Work to be completed:
Please count the lines in the records below that include the word "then" and report only the total.

Data:

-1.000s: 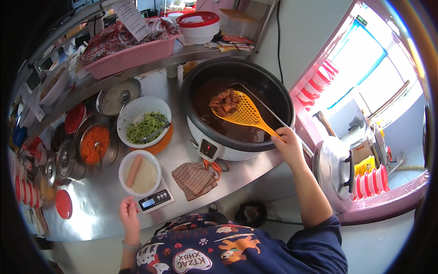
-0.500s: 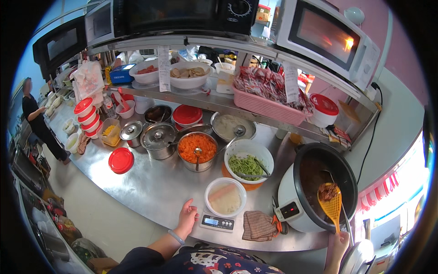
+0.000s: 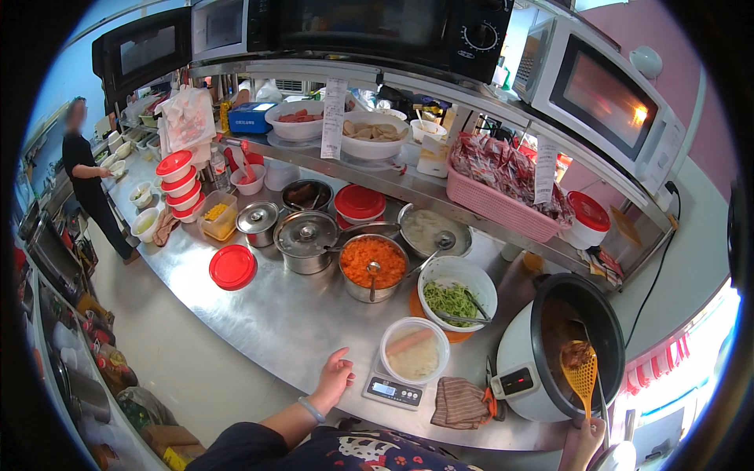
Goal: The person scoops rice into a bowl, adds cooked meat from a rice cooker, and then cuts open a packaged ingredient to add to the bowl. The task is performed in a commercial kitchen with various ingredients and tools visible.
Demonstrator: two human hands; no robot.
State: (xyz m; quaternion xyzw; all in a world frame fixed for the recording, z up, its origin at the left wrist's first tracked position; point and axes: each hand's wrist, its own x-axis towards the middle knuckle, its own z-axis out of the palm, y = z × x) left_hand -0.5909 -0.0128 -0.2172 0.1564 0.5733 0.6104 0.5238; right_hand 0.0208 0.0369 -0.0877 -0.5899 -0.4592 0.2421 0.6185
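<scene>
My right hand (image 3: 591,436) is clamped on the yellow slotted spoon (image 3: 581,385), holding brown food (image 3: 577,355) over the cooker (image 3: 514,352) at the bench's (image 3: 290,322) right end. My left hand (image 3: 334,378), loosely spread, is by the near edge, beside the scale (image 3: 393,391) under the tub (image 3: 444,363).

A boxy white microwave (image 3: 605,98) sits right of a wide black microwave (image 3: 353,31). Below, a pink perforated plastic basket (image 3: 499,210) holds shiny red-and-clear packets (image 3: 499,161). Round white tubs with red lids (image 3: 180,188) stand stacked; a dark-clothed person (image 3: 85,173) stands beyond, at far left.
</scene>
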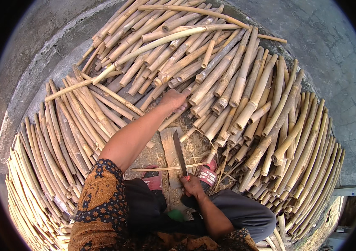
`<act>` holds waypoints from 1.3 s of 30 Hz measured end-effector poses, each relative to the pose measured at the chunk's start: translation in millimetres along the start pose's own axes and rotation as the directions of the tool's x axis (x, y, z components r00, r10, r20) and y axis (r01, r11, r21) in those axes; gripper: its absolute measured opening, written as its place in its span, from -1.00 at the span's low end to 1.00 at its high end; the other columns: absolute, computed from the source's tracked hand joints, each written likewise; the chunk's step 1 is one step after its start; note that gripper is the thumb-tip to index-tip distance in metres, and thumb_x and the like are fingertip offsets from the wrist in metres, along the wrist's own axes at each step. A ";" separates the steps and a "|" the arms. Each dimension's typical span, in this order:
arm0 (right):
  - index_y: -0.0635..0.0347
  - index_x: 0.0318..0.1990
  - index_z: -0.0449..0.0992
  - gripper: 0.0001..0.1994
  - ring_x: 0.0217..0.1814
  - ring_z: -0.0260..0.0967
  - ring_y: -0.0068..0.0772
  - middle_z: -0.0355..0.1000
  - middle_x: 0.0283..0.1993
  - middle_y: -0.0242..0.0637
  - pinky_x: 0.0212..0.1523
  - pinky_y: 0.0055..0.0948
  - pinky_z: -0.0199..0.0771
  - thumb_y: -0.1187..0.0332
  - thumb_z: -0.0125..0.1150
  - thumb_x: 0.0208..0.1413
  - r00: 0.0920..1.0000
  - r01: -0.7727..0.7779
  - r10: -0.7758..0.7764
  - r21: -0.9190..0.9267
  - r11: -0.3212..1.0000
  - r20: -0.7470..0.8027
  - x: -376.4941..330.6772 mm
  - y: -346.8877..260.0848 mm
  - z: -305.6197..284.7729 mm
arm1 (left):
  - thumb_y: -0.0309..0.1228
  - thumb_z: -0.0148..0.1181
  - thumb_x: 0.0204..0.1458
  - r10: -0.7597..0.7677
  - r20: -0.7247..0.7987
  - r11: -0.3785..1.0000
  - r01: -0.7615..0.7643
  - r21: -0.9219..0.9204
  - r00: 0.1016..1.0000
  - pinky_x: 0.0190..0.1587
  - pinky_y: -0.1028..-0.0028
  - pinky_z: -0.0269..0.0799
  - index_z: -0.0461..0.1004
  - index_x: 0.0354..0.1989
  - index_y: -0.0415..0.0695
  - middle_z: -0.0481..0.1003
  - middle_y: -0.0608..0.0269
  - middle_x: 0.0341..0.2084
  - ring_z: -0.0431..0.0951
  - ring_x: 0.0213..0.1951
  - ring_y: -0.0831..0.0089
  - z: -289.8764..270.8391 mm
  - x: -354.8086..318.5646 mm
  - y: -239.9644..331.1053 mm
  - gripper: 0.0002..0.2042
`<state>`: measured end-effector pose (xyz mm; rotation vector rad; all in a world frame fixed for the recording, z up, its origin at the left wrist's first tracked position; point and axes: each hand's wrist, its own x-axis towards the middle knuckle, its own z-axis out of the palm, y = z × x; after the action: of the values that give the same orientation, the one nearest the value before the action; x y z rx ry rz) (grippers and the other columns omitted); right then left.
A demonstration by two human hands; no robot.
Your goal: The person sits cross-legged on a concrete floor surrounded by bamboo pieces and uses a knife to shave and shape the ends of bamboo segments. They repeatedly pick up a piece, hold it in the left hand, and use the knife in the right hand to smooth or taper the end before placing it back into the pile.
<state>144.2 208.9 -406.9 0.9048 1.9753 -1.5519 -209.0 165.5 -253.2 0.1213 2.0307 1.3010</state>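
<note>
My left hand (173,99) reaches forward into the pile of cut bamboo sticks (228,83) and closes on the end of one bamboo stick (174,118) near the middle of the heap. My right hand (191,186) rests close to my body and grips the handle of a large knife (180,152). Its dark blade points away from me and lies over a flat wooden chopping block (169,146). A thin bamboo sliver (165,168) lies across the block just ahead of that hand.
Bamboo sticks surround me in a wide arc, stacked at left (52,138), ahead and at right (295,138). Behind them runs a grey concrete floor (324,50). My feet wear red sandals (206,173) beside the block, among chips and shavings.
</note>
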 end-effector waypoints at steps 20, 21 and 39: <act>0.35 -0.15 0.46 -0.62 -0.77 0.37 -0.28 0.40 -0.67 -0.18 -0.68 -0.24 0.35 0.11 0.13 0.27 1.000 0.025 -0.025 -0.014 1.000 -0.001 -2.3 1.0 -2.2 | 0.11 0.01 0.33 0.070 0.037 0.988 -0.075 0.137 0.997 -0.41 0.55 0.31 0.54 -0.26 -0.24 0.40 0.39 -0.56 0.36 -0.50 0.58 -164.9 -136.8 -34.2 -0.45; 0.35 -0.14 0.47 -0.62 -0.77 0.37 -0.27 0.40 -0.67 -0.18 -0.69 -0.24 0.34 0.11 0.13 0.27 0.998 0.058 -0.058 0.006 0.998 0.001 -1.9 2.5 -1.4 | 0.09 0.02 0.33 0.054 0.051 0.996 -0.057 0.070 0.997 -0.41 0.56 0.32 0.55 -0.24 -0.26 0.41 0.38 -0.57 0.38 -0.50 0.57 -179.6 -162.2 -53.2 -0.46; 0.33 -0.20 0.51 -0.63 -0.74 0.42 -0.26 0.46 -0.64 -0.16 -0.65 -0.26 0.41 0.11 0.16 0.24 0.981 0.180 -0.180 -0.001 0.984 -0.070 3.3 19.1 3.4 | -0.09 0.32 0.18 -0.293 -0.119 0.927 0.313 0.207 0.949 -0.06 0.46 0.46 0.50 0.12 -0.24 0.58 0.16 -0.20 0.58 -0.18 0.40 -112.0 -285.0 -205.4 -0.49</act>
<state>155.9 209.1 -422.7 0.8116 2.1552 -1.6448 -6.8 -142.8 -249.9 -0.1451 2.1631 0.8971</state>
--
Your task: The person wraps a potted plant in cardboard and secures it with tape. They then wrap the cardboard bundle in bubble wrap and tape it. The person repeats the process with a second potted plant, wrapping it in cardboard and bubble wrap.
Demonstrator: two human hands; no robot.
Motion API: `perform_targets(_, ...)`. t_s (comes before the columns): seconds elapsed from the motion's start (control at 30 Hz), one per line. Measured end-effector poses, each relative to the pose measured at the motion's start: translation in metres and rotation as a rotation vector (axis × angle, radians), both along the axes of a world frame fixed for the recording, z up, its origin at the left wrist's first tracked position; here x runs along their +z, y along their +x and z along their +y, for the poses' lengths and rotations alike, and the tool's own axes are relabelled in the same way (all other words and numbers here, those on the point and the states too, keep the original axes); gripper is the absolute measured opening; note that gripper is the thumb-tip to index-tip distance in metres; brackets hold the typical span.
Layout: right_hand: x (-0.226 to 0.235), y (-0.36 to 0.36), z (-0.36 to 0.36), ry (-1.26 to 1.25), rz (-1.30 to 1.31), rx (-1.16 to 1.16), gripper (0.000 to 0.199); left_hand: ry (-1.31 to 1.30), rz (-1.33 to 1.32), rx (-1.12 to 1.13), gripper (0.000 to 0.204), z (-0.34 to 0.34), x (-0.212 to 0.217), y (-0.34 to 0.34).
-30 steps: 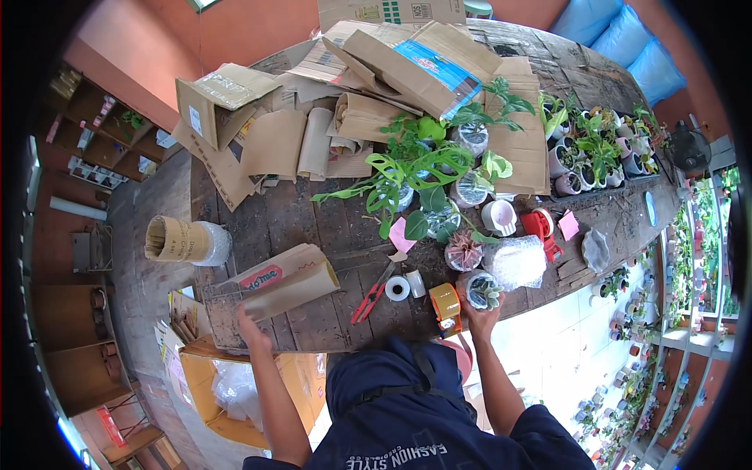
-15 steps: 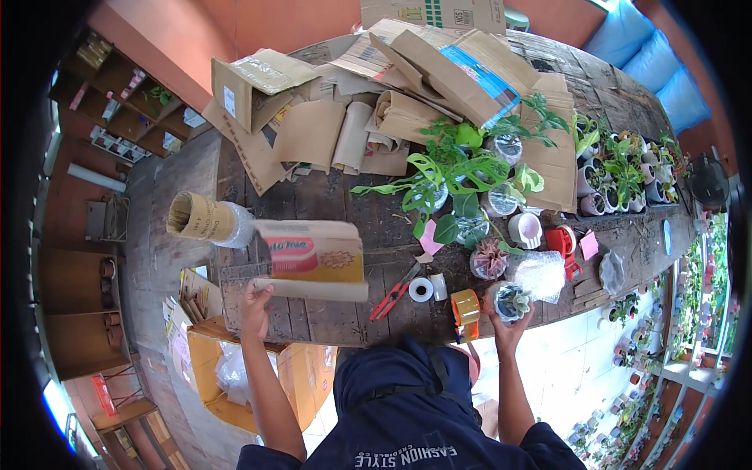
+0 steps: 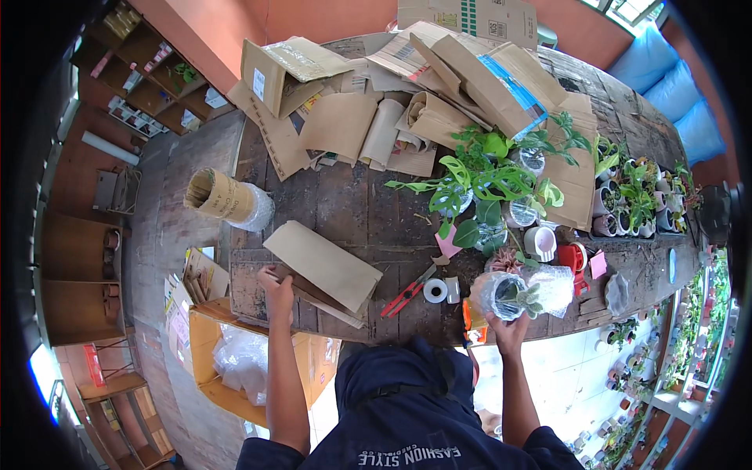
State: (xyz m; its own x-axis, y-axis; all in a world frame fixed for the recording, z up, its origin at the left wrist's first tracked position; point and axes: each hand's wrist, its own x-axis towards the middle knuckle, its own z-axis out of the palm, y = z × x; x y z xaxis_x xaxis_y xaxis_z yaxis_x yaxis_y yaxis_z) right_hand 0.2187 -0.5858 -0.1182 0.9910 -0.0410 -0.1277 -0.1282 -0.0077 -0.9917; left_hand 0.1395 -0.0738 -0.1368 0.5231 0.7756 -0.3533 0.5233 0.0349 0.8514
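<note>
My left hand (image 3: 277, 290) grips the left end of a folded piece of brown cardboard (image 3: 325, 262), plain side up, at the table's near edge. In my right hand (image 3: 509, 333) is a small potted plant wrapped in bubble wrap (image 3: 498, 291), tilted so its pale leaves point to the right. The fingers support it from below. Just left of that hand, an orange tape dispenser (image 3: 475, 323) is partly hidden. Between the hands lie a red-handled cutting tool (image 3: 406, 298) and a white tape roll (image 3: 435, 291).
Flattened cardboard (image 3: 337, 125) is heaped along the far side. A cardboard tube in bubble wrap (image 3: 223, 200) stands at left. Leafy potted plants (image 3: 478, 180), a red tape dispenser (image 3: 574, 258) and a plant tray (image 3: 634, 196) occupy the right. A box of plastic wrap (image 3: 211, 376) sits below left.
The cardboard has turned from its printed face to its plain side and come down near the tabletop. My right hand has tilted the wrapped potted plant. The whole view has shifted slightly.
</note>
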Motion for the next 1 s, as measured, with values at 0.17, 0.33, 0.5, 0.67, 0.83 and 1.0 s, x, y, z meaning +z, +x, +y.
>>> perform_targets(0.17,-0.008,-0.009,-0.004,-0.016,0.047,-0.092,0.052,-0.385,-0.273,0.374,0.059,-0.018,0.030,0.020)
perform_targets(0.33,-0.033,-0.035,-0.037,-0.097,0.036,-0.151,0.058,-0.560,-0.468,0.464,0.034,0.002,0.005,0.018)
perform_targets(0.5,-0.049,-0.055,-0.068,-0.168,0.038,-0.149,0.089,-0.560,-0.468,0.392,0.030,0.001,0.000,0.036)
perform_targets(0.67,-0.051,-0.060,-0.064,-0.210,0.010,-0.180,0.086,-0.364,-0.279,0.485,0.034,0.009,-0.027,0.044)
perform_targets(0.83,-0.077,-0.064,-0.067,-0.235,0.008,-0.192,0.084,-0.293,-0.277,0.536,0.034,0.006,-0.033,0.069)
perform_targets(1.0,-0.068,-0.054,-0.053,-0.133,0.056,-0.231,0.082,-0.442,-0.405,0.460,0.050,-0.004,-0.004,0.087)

Answer to this task:
3